Note that XDL_FAST_HASH is just a ripoff of the hashing scheme that
Linus socially engineered on G+ around that time. I didn't do any of
the hash genealogy that you did here, and it now shows. The orginal
patches are linked from 6942efc (xdiff: load full words in the inner loop of
xdl_hash_record, 2012-04-06):
https://lkml.org/lkml/2012/3/2/452
https://lkml.org/lkml/2012/3/5/6
The code still exists:
https://github.com/torvalds/linux/blob/master/fs/namei.c#L1678
> I have implemented two simpler possibilities, both of which fix the
> problems diffing the evil-icons repository:
I think it would be best to separate three goals here:
1. hash function throughput
2. quality of the hash values
3. avoiding collision attacks
XDL_FAST_HASH was strictly an attempt to improve throughput, and fairly
successful at that (6942efc (xdiff: load full words in the inner loop of
xdl_hash_record, 2012-04-06) quotes an 8% improvement on 'git log -p').
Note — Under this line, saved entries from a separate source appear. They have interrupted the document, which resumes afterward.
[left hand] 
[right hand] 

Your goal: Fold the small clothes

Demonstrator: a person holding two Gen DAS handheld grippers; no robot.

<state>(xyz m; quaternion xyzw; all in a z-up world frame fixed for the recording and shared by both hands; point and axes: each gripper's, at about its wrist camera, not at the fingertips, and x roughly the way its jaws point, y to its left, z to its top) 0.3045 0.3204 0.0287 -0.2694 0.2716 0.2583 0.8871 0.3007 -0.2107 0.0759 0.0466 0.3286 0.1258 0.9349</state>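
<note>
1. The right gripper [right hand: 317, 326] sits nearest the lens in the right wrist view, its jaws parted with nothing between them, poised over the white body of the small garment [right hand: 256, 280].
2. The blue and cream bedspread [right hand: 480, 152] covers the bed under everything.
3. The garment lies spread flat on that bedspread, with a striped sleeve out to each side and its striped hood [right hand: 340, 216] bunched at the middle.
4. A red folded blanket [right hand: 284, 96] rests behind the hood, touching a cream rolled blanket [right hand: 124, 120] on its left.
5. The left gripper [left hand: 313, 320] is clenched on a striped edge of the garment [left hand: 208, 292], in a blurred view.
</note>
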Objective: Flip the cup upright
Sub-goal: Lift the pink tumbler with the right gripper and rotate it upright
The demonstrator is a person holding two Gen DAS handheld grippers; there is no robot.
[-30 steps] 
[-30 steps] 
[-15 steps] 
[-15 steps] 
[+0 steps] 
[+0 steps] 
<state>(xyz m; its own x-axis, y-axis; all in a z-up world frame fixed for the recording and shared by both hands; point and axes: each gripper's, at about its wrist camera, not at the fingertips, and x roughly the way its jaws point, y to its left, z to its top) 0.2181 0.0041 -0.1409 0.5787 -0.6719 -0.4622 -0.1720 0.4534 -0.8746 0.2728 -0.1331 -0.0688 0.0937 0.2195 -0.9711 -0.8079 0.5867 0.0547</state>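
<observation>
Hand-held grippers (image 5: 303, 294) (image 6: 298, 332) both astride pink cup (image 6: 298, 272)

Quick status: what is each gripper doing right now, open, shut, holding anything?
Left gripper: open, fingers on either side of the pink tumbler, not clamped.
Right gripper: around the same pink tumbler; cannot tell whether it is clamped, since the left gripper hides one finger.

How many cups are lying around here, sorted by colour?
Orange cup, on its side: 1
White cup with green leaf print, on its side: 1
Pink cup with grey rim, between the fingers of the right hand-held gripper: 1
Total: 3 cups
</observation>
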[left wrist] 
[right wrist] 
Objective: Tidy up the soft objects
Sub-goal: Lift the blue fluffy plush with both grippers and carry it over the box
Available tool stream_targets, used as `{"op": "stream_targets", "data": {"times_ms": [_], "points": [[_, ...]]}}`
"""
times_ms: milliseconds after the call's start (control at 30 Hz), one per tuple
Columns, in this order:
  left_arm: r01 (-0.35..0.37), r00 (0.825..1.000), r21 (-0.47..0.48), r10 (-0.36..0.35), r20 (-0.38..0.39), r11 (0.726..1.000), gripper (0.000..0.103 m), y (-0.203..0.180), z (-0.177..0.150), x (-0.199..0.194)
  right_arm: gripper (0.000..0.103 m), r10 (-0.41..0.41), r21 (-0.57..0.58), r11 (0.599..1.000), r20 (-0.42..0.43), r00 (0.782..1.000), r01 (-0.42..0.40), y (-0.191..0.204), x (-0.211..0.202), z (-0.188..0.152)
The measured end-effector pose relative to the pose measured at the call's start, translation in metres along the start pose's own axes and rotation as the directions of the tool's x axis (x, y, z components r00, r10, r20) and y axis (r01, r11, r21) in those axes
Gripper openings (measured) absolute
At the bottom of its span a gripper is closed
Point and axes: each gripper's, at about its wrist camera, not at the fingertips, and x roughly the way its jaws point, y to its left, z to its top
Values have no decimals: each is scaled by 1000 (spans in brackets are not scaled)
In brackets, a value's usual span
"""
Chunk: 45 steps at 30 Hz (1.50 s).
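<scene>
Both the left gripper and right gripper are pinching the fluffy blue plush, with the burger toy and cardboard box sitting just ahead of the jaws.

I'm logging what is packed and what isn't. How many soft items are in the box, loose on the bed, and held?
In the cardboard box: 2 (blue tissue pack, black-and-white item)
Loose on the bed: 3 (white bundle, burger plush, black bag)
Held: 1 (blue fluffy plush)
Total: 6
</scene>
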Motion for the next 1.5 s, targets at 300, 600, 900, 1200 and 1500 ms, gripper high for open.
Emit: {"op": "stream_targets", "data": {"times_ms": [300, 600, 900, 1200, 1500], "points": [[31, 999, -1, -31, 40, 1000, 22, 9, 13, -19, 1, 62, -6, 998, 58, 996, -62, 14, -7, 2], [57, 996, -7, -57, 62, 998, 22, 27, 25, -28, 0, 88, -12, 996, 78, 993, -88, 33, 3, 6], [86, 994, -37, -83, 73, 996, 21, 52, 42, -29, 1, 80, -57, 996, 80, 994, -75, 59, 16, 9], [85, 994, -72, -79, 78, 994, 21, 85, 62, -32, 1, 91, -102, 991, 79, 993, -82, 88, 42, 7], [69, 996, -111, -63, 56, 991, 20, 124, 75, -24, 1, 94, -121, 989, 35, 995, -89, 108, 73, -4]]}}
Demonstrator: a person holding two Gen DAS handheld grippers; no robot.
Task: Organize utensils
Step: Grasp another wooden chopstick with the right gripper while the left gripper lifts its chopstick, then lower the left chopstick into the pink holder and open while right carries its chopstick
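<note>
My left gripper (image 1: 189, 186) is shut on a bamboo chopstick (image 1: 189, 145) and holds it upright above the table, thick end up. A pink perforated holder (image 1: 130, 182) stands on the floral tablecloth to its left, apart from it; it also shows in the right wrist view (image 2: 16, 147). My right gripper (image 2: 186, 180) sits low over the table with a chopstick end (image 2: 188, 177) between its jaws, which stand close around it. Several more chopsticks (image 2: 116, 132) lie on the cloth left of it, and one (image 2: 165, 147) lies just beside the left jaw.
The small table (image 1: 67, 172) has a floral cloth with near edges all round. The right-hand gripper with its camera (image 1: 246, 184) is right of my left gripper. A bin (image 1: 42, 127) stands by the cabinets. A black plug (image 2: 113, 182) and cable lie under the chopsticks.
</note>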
You are now addressing quality.
I have no idea how you ran into this, but if you are reworking things
already, I think it would be good to also randomize whatever hash you
put in so as to give some measure of protection against collision
attacks.
> 1. An XDL_FAST_HASH implementation that matches the output of the DJB
> hash exactly. Its performance is basically the same as DJB, because
> the only thing is does differently is load 8 bytes at a time instead
> of 1. It does all the same ALU operations as DJB.
I don't think there's a point in having such a function, since it would
mean a lot of code for no throughput gain. Let's just remove
XDL_FAST_HASH and the original hashing scheme in favor of a better hash
function.
--
Thomas Rast
tr@thomasrast.ch